Activity:
The records that follow must all be duplicated exactly.

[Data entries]
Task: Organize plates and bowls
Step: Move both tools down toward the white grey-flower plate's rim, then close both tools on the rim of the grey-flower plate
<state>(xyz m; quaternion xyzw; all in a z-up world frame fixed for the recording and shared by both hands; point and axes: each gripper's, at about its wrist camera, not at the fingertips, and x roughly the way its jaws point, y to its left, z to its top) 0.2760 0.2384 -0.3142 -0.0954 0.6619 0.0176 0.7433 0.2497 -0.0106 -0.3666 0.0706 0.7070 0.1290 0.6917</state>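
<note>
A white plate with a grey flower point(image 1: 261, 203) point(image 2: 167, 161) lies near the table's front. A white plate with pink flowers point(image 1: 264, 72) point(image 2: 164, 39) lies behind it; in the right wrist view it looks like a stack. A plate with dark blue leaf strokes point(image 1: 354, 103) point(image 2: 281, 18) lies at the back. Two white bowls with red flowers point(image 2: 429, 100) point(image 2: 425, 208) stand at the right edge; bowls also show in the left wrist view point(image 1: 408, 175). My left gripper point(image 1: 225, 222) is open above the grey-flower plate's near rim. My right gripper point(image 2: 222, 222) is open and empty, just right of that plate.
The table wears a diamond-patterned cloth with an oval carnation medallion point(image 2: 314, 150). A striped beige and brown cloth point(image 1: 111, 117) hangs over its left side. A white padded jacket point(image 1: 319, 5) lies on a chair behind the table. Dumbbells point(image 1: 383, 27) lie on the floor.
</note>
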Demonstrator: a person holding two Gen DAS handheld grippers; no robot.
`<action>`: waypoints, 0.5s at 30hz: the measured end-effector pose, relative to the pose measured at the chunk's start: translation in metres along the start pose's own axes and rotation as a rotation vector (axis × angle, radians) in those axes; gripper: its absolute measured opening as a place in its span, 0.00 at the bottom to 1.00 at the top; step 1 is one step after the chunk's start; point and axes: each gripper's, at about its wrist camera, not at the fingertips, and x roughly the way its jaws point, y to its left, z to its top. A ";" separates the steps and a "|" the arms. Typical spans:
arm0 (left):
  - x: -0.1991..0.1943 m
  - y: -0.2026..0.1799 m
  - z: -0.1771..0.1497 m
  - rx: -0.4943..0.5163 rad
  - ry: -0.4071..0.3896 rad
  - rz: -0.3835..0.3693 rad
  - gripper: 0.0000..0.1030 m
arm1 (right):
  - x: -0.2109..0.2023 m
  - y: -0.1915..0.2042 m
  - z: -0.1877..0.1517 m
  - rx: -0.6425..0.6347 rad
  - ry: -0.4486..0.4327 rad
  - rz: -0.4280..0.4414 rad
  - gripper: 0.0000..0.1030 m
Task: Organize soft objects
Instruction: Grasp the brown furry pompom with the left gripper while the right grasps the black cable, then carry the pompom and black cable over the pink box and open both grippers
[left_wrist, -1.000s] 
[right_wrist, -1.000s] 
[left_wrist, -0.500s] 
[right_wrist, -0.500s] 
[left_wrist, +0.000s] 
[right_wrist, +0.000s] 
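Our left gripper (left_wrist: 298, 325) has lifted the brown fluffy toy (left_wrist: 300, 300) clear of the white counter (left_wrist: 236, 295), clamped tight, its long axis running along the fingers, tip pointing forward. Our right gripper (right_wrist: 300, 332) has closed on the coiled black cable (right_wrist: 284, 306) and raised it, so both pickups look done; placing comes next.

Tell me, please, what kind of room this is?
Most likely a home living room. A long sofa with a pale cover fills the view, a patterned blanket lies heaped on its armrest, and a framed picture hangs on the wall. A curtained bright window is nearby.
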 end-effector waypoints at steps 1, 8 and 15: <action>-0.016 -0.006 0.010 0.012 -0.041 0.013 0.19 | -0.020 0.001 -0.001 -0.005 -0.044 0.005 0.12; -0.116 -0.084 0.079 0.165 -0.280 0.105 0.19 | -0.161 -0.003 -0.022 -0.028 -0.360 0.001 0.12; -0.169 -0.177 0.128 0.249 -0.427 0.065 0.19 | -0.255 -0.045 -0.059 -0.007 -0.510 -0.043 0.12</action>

Reply to the task:
Task: Organize plates and bowls
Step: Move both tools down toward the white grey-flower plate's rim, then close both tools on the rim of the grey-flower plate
<state>(xyz m; quaternion xyzw; all in a z-up world frame fixed for the recording and shared by both hands; point and axes: each gripper's, at about its wrist camera, not at the fingertips, and x roughly the way its jaws point, y to its left, z to its top) 0.2760 0.2384 -0.3142 -0.0954 0.6619 0.0176 0.7433 0.2497 -0.0106 -0.3666 0.0706 0.7070 0.1290 0.6917</state>
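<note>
A white plate with a grey flower point(image 1: 261, 203) point(image 2: 167, 161) lies near the table's front. A white plate with pink flowers point(image 1: 264, 72) point(image 2: 164, 39) lies behind it; in the right wrist view it looks like a stack. A plate with dark blue leaf strokes point(image 1: 354, 103) point(image 2: 281, 18) lies at the back. Two white bowls with red flowers point(image 2: 429, 100) point(image 2: 425, 208) stand at the right edge; bowls also show in the left wrist view point(image 1: 408, 175). My left gripper point(image 1: 225, 222) is open above the grey-flower plate's near rim. My right gripper point(image 2: 222, 222) is open and empty, just right of that plate.
The table wears a diamond-patterned cloth with an oval carnation medallion point(image 2: 314, 150). A striped beige and brown cloth point(image 1: 111, 117) hangs over its left side. A white padded jacket point(image 1: 319, 5) lies on a chair behind the table. Dumbbells point(image 1: 383, 27) lie on the floor.
</note>
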Demonstrator: a person holding two Gen DAS handheld grippers; no robot.
`<action>`: waypoints, 0.5s at 30hz: the measured end-effector pose, relative to the pose measured at the chunk's start: translation in metres along the start pose's own axes and rotation as a rotation vector (axis × angle, radians) in those axes; gripper: its absolute measured opening as a place in its span, 0.00 at the bottom to 1.00 at the top; step 1 is one step after the chunk's start; point and axes: each gripper's, at about its wrist camera, not at the fingertips, and x roughly the way its jaws point, y to its left, z to its top. A ";" separates the steps and a "|" the arms. Typical spans:
arm0 (left):
  - x: -0.1991..0.1943 m
  - y: -0.2026..0.1799 m
  - z: -0.1771..0.1497 m
  - rx: -0.4943..0.5163 rad
  - ry: -0.4071..0.3896 rad
  - rz: -0.3835..0.3693 rad
  - gripper: 0.0000..0.1030 m
arm1 (right):
  - x: -0.2109..0.2023 m
  - y: -0.1915..0.2042 m
  - z: -0.1877..0.1517 m
  - rx: -0.6425..0.6347 rad
  - ry: -0.4486..0.4327 rad
  - rz: -0.4280..0.4414 rad
  - gripper: 0.0000..0.1030 m
Task: Organize soft objects
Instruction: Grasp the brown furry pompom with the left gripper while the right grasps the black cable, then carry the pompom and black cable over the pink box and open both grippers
[left_wrist, -1.000s] 
[right_wrist, -1.000s] 
[left_wrist, -0.500s] 
[right_wrist, -0.500s] 
[left_wrist, +0.000s] 
[right_wrist, +0.000s] 
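Our left gripper (left_wrist: 298, 325) has lifted the brown fluffy toy (left_wrist: 300, 300) clear of the white counter (left_wrist: 236, 295), clamped tight, its long axis running along the fingers, tip pointing forward. Our right gripper (right_wrist: 300, 332) has closed on the coiled black cable (right_wrist: 284, 306) and raised it, so both pickups look done; placing comes next.

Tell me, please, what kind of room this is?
Most likely a home living room. A long sofa with a pale cover fills the view, a patterned blanket lies heaped on its armrest, and a framed picture hangs on the wall. A curtained bright window is nearby.
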 end-effector waypoints at steps 1, 8 and 15: <action>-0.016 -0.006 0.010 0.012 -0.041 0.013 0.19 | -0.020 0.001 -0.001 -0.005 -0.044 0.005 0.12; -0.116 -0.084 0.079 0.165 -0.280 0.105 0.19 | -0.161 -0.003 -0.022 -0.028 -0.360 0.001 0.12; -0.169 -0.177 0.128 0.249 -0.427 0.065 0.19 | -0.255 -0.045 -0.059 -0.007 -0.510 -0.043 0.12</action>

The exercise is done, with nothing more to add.